After over 3 years as a Data Scientist, I decided to dive into Data Engineering and ultimately became a Data Engineer. I will explain more about the reason behind that in a separate post. In this post, I will focus on sharing resources I considered specifically helpful.
There is no such thing as a typical Data Scientist so writing a step-by-step guide on what to do to switch from Science to engineering wouldn't make much sense. However, there are some resources which I found specifically helpful, so I'd like to share them.
I have worked as a professional Full-Stack Developer for about a year and also did some system administration tasks as a working student. Therefore, I know Linux and how to use the command line. If you don't, that's certainly something to learn.
Designing Data-Intensive Applications (DDIA) by Martin Kleppmann (O'Reilly)
Designing Data-Intensive Applications (also known as DDIA) has one big disadvantage: you might feel demoralized after realizing that you know much less than you thought you would know. However, this book is motivating at the same time as it explains everything in a rather simple and comprehensible way. It's certainly not an easy read though.
I read the book once from the very first to the last page and this took me more than one month. You can do certainly do this much faster, but there were so many details that caught my attention and motivated me to do more research on specific topics.
Fundamentals of Data Engineering (FDE) by Joe Reis and Matt Housley (O'Reilly)
Although this was published only a few months ago, it has already become a fundamental resource about everything you need to know about Data Engineering.
The book gives you a very concise overview about the Data Engineering landscapes and does a great job in structuring tasks, technologies, and processes. It only touches on specific technologies, but focuses on the wider concepts.
I have read that some recommend reading FDE before DDIA, but I wouldn't agree. It's rather up to your preference and I think it also makes perfect sense to start with DDIA to get a deep understanding of the technology and then map this to the fundamental concepts with FDE.
Data Bases and Data Modeling
The Data Warehouse Toolkit: The Definitive Guide to Dimensional Modeling by Ralph Kimball (Wiley)
This book is in its 3rd edition of 2013. That's a long time for most tech topics, but this book gives a great overview of Data Warehousing and dimensional modelling. Reading the first two chapters will already give you a good understanding of the fundamental concepts.
Relational databases and SQL
Relational databases are a fundamental part of most data solutions. Understanding the basics is certainly a very essential skill. You can find a lot about this in the DDIA book mentioned above.

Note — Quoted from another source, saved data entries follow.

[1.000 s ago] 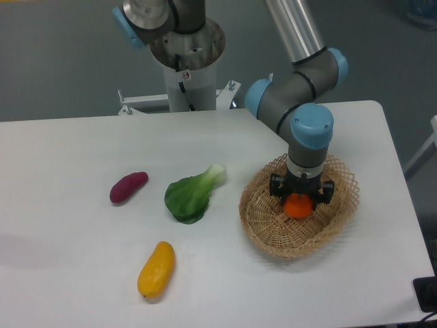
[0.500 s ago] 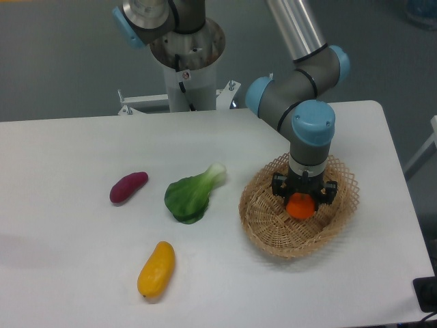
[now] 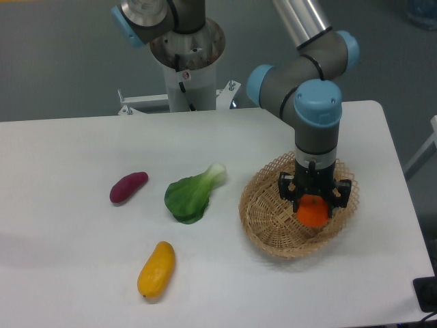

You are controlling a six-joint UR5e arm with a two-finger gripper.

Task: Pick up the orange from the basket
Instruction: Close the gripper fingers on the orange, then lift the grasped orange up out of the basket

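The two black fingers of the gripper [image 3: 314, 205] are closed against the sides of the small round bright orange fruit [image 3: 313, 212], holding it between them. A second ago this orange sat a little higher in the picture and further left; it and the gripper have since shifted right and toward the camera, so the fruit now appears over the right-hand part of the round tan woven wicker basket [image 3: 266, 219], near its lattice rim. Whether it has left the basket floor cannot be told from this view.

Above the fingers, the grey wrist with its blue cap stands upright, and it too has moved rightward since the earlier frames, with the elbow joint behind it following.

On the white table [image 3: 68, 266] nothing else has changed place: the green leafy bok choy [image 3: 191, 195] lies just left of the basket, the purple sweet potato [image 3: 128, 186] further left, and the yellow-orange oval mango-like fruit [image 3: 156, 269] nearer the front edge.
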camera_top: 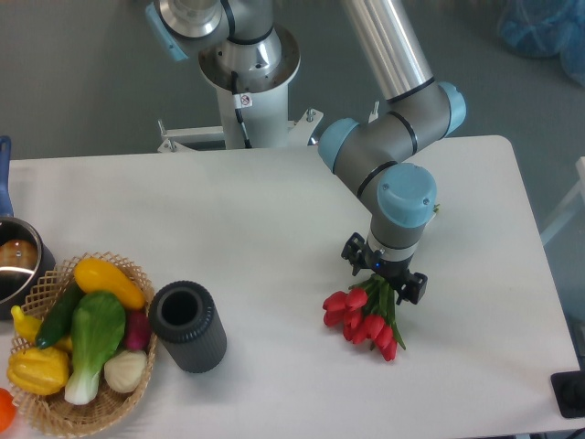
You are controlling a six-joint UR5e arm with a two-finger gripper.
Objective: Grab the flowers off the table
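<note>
The flowers (363, 319), a bunch of red blooms on green stems, lie on the white table (274, 229) right of centre, blooms pointing toward the front. My gripper (383, 276) hangs directly above the stem part of the bunch, just behind the blooms. Its two dark fingers stand apart on either side of the stems, open. The upper ends of the stems are hidden under the gripper and wrist.
A black cylindrical cup (187, 326) stands at the front left. A wicker basket (57, 407) of toy vegetables sits at the left edge, with a metal pot (16, 265) behind it. The robot base (247, 82) rises behind the table.
</note>
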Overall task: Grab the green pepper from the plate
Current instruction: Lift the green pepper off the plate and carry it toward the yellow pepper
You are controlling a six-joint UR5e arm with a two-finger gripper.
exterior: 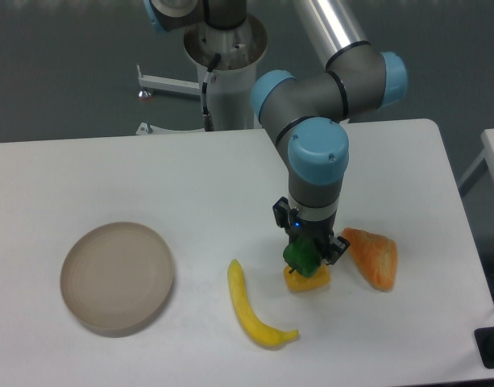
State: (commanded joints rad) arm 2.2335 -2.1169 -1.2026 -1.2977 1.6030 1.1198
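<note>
Tool (pixel 309 256) fingers clamp the green pepper (pixel 301 258), held just over the yellow pepper (pixel 308 281) right of frame centre. Nearest, low in the frame, lies a banana (pixel 251 310). An orange wedge (pixel 374 256) sits right. At lower left the plate (pixel 116 277) rests on the white counter (pixel 230 185).

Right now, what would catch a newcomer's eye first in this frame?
The gripper at centre-right, shut on the green pepper right over the yellow pepper. To the left lies a banana, to the right an orange wedge-shaped item. The plate sits bare at far left.
</note>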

Apart from that, it's helpful to practice SQL. It doesn't matter much whether you use PostgreSQL, MySQL or any other relational database, but you should be familiar with the basics like
select, where, join, group by and
having. After that, CTEs (common table expressions) and window functions will also be helpful.
Solving tasks and structuring problems
At least in Germany, coding interviews are not very popular and so are websites like Leetcode that help you practice for those interviews.
I often felt like I struggled to solve simple tasks quickly. Writing some fancy algorithms to solve some unique problems? Sure! Writing three lines of code to do something with a dictionary? Eh, yes, I am sure there is an easy way, let me google that ....
Doing some of the basic Leetcode problems has certainly helped a lot, especially the ones about data structures.
Architecture and design
Architecture and design are quite a difficult to cover without real use cases. You can start by implementing typical data solution architectures like setting up a dashboard and a database with Docker and then adding a pipeline tool like Apache Airflow to fill the database with simulated data.
ByteByteGo has some nice examples of system design and scaling. If you have a deeper interest in this topic, you can buy an annual pass to access all content, but the free parts should already be enough.
Docker and Kubernetes
- Docker Tutorial for Beginners by TechWorld with Nana: free course on YouTube that teaches the basic concepts of Docker.
- Kubernetes Tutorial for Beginnersas before, a free course by Nana but this one is about Kubernetes.
- Docker & Kubernetes: The Practical Guide by Academind: this is a 23 hours course which covers all the basics. If you have already used Docker, you can just skip to the Kubernetes part, but there might also be some "good to know"-parts before that. It doesn't have a steep learn curve, so it's quite relaxing to watch (if you can say that about a course).
Pipelines and Tools
Often, data transactions in data engineering is done with pipelines. Understanding how to use pipelines and also why they are used will certrainly be very helpful.
- Understanding DAGs and why they are useful (nice article by astronomer.io)
- Implement a small project that copies data from one resource to another and does some basic transitions. Apache Airflow is probably the most popular data pipelining tool at the time of writing. There are many more though and most of them follow similar ideas, so it doesn't matter much which tool you use.